*** Block opens ***

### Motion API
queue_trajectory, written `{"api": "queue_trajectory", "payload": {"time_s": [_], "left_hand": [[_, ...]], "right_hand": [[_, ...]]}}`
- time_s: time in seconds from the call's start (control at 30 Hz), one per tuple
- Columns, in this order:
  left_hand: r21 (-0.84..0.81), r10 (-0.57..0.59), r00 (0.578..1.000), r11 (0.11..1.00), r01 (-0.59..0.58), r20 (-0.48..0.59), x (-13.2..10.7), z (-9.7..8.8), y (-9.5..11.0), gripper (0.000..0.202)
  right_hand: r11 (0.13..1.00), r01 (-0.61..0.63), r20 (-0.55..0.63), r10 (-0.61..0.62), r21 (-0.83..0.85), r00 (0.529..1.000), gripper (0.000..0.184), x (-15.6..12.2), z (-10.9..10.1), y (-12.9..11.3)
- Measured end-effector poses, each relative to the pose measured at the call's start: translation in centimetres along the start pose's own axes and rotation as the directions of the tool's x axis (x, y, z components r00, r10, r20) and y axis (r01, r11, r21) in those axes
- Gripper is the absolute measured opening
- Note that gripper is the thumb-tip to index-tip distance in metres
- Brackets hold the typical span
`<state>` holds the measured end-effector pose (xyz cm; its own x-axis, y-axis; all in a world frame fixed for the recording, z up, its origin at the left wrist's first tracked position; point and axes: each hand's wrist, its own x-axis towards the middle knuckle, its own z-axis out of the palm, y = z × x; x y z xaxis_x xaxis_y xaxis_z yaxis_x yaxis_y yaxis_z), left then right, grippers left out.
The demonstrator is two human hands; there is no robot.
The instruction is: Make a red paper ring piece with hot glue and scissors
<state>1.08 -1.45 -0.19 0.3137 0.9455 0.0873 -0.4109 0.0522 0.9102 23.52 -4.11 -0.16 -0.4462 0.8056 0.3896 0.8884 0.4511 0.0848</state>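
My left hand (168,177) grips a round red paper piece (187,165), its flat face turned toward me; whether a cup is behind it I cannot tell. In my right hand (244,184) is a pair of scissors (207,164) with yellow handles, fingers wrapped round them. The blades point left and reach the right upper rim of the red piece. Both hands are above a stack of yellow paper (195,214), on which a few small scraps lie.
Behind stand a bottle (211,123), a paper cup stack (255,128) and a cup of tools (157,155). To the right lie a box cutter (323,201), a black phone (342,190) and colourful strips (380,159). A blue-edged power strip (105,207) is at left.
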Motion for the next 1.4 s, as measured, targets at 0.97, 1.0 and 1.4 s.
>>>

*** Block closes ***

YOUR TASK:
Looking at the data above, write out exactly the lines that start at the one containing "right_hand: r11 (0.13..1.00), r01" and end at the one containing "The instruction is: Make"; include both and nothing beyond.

EXERCISE RESPONSE:
  right_hand: r11 (0.13..1.00), r01 (-0.61..0.63), r20 (-0.55..0.63), r10 (-0.61..0.62), r21 (-0.83..0.85), r00 (0.529..1.000), gripper (0.000..0.184), x (-15.6..12.2), z (-10.9..10.1), y (-12.9..11.3)
- Measured end-effector poses, each relative to the pose measured at the call's start: translation in centimetres along the start pose's own axes and rotation as the directions of the tool's x axis (x, y, z components r00, r10, r20) and y axis (r01, r11, r21) in those axes
- Gripper is the absolute measured opening
- Note that gripper is the thumb-tip to index-tip distance in metres
- Brackets hold the typical span
`<state>` holds the measured end-effector pose (xyz cm; its own x-axis, y-axis; all in a world frame fixed for the recording, z up, its origin at the left wrist's first tracked position; point and axes: each hand's wrist, its own x-axis towards the middle knuckle, its own z-axis out of the palm, y = z × x; x y z xaxis_x xaxis_y xaxis_z yaxis_x yaxis_y yaxis_z), left then right, grippers left out.
The demonstrator is two human hands; there is no robot.
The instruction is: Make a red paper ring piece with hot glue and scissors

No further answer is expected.